▶ _Provided records_:
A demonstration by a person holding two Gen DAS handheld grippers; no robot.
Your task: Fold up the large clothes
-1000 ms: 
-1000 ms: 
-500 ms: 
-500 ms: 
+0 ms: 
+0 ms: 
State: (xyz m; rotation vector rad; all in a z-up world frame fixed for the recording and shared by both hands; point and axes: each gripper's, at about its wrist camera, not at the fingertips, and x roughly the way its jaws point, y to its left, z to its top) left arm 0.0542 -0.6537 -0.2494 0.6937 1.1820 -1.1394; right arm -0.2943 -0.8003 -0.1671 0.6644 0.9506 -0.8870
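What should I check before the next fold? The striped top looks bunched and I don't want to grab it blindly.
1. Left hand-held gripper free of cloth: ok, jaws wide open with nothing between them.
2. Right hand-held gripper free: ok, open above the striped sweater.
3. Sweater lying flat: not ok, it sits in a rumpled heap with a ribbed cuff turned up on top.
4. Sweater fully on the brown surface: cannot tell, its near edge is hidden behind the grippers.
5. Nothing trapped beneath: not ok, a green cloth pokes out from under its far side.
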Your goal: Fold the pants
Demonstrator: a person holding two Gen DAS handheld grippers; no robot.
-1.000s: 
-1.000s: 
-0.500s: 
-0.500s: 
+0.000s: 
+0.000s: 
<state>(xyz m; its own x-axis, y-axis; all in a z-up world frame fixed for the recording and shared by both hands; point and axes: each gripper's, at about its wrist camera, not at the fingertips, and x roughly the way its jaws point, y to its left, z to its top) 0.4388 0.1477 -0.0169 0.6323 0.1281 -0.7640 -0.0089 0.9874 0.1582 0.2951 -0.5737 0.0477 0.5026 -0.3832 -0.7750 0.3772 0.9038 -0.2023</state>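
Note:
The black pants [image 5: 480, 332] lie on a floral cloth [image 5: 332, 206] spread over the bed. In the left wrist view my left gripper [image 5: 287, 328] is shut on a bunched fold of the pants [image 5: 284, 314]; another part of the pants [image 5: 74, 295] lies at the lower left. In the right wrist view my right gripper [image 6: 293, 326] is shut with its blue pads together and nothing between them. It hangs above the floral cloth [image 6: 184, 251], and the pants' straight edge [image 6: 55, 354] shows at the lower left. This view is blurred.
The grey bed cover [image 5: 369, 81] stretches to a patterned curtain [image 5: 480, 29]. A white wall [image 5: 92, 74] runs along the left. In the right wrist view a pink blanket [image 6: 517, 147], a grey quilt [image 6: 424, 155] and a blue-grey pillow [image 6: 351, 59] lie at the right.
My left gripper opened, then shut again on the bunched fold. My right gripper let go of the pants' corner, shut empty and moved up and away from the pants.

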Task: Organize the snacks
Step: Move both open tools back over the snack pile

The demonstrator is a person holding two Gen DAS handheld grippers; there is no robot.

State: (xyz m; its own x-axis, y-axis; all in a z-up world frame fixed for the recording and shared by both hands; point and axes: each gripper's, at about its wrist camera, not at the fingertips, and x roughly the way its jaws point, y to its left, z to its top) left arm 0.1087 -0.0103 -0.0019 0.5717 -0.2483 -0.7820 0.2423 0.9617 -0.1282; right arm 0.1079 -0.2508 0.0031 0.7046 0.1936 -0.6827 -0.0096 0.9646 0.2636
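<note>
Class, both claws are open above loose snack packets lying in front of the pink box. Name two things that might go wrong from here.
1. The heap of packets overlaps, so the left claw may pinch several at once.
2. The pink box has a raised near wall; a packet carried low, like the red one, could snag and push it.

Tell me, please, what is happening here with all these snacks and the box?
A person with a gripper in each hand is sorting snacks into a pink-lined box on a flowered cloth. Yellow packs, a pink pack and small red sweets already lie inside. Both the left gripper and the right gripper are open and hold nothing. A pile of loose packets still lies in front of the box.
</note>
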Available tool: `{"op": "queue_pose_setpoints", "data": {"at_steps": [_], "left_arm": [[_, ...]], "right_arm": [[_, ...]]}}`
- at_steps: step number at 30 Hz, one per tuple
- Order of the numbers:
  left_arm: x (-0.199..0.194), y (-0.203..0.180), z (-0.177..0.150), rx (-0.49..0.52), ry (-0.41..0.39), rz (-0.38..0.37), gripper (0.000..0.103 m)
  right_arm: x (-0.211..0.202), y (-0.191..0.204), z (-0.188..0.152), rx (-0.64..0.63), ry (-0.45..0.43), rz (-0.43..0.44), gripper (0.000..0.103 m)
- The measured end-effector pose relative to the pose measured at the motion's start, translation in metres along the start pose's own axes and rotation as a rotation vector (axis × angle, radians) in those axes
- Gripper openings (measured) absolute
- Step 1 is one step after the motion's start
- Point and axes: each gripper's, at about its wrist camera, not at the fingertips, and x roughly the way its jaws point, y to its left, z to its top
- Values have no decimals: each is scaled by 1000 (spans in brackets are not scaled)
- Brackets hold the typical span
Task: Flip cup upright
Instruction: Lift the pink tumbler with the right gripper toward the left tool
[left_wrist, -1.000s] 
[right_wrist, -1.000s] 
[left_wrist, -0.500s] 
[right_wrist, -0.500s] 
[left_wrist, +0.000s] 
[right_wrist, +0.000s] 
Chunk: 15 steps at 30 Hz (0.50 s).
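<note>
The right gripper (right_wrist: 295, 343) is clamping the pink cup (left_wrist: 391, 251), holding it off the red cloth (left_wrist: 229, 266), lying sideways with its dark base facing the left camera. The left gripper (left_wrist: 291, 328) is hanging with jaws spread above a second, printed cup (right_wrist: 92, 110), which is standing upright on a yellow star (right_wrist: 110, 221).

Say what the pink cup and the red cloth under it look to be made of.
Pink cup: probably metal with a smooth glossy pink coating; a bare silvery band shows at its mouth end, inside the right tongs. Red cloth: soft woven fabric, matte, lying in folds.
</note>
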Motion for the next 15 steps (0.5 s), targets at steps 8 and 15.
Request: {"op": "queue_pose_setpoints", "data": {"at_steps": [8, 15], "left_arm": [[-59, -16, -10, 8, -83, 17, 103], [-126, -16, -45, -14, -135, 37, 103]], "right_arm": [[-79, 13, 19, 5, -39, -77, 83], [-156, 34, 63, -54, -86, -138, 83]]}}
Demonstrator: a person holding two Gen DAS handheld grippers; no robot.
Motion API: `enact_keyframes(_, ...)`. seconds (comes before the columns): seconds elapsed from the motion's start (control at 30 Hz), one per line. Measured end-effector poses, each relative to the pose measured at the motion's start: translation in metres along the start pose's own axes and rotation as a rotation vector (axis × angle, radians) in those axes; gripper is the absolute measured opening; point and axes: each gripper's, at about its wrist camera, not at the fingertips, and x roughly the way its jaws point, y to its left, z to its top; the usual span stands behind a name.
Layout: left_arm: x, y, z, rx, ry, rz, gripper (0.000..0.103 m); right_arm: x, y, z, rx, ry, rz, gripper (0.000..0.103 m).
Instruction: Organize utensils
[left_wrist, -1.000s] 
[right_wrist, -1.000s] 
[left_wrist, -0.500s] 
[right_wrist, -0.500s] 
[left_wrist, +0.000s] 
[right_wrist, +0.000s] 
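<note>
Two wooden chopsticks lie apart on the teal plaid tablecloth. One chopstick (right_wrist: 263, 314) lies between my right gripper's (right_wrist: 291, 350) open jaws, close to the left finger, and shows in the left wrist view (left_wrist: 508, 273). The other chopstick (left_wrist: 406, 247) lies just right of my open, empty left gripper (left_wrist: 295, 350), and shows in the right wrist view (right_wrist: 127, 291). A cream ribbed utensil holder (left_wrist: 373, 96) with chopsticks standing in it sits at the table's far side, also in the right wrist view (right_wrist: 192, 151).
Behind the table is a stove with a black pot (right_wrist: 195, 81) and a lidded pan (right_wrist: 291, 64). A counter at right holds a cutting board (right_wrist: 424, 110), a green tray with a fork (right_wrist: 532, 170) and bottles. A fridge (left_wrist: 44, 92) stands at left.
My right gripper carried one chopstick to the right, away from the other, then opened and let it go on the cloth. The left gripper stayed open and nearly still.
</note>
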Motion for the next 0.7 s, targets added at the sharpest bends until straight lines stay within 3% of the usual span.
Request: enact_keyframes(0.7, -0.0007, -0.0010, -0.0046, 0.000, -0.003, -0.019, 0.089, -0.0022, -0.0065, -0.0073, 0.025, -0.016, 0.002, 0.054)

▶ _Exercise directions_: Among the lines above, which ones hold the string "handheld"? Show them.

▶ _Result for this exercise_:
A demonstration by a person holding two Gen DAS handheld grippers; no robot.
Demonstrator: a person holding two Gen DAS handheld grippers; no robot.
The demonstrator is a person holding two Gen DAS handheld grippers; there is no robot.
Demonstrator: a person holding two Gen DAS handheld grippers; no robot.

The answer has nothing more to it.